Contemporary Christians concerned about authentic Christianity usually see philosophy and Christianity as incompatible. They usually cite the following as their authority:
Βλέπετε μή τις ὑμᾶς ἔσται ὁ συλαγωγῶν διὰ τῆς φιλοσοφίας καὶ κενῆς ἀπάτης, κατὰ τὴν παράδοσιν τῶν ἀνθρώπων, κατὰ τὰ στοιχεῖα τοῦ κόσμου καὶ οὐ κατὰ Χριστόν· ὅτι ἐν αὐτῷ κατοικεῖ πᾶν τὸ πλήρωμα τῆς θεότητος σωματικῶς, καὶ ἐστὲ ἐν αὐτῷ πεπληρωμένοι, ὅς ἐστιν ἡ κεφαλὴ πάσης ἀρχῆς καὶ ἐξουσίας.
Be wary lest there shall be anyone who leadeth you captive through philosophy and vain deceit, according to the tradition of men, according to the elements of the world, and not according to Christ. For in Him dwelleth all the fullness of the divinity bodily, and ye are made full in Him, Who is the head of all principality and authority. (Colossians 2:8-10; Orthodox New Testament)
It is true that some philosophy is, or rather that certain philosophiai are, indeed, incompatible with Christianty: those “according to the tradition of men” and “the elements of the world” and not “according to Christ.” In other words, if Christianity itself is a philosophy, a philosophia, then philosophy per se is not hostile to Christianity, but certain philosophiai cannot be reconciled to the philosophia that is Christianity.
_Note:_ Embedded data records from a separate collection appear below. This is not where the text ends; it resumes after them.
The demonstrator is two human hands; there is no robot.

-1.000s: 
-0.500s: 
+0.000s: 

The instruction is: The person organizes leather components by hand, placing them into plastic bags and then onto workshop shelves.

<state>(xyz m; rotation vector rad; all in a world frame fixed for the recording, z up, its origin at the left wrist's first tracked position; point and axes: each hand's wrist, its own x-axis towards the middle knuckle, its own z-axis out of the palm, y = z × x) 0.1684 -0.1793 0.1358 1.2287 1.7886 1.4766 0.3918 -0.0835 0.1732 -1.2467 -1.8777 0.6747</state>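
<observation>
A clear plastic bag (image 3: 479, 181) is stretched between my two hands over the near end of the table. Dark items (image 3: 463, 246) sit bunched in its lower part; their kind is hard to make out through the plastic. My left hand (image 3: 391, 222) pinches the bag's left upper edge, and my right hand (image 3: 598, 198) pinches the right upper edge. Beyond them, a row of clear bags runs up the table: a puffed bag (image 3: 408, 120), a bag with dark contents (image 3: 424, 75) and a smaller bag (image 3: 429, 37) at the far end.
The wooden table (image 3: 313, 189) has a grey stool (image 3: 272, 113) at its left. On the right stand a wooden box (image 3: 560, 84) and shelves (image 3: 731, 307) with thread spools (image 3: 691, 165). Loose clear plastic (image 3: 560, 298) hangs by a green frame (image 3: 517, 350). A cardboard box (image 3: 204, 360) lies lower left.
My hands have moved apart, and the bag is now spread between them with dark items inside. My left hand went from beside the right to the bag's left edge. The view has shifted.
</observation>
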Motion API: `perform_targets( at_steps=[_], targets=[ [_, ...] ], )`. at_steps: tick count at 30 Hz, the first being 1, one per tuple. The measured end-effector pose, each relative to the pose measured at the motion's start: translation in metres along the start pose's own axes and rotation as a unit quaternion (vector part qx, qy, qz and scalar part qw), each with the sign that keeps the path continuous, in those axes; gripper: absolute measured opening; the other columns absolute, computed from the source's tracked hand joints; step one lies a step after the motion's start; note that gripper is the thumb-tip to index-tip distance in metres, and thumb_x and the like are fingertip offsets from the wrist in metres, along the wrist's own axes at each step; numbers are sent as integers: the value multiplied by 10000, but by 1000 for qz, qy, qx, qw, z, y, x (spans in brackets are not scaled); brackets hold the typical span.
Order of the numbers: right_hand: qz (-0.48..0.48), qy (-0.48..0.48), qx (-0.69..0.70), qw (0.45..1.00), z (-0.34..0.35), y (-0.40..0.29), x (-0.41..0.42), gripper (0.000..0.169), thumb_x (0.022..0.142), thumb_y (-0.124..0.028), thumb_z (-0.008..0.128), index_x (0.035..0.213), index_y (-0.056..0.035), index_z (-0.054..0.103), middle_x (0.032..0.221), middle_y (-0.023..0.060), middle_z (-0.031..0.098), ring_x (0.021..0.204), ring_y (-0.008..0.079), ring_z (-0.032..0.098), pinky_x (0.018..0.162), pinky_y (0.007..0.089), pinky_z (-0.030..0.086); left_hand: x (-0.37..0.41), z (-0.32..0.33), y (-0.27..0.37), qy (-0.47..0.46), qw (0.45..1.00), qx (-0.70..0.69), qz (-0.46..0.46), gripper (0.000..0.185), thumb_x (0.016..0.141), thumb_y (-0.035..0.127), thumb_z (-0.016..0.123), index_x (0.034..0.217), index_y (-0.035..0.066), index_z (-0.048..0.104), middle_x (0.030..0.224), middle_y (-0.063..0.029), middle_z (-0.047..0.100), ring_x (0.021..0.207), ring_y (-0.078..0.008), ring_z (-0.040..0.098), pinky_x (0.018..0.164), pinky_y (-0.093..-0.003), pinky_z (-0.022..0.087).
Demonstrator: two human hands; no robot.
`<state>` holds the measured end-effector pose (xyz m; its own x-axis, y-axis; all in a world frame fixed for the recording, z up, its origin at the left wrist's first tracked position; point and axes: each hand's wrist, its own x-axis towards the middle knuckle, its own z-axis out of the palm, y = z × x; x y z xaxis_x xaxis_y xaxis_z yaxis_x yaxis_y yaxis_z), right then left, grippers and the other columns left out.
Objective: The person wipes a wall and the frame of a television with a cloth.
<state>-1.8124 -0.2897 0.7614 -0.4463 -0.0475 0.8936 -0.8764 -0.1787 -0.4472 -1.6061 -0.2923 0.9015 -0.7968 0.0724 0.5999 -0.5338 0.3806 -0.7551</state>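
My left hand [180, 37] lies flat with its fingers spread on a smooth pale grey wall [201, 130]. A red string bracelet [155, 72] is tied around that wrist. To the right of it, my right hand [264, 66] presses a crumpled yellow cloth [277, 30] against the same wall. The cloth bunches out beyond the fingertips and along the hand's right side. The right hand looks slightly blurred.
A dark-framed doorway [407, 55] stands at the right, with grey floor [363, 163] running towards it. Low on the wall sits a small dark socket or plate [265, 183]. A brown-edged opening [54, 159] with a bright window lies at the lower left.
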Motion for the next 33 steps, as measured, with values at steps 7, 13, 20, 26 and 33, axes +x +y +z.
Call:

This is an important, though often overlooked, distinction. Philosophia is a quintessentially human activity: the attempt to search out that which is “really real,” to speak meaningfully about it, and to live a life that conforms to that reality. We are exhorted by Solomon: “ראשׁית חכמה קנה חכמה ובכל־קנינך קנה בינה׃ Wisdom is the principal thing; therefore get wisdom: and with all thy getting get understanding” (Proverbs 4:7). Clearly, if that which is really real for the Christian is none other than the Holy Trinity, then all our attempts to search out this reality, to speak meaningfully of Him, and to live our life in conformity to Him is the most sacred of philosophia. Each Christian is a philosophos or philosophe, a “friend of Wisdom.” Of course, the caveat is that no human can seek out the things of God apart from His divine revelation of Himself to us, and most especially His true being, so far as we can but barely speak in ways that approximate the truth, as Holy Trinity.
But there are rival philosphiai that compete for the allegiances of all persons. And in this sense, then, St. Paul warns us to beware those who “[know] not God through [their] wisdom” (1 Corinthians 1:21) and have “a form of piety, but [deny] the power of it” and are “always learning and never able to come to a full knowledge of the truth” (2 Timothy 3:5,7). Plato himself has said, “τὸν μὲν οὖν ποιητὴν καὶ πατέρα τοῦδε τοῦ παντὸς εὑρεῖν τε ἔργον καὶ εὑρόντα εἰς πάντας ἀδύνατον λέγειν Now to discover the Creator and Father of all is indeed a hard task, and having discovered him, to declare him to all men is quite impossible” (Timaeus 28c). So only that philosophy is sure with regard to the knowledge of God that comes from divine revelation and not simply human reason.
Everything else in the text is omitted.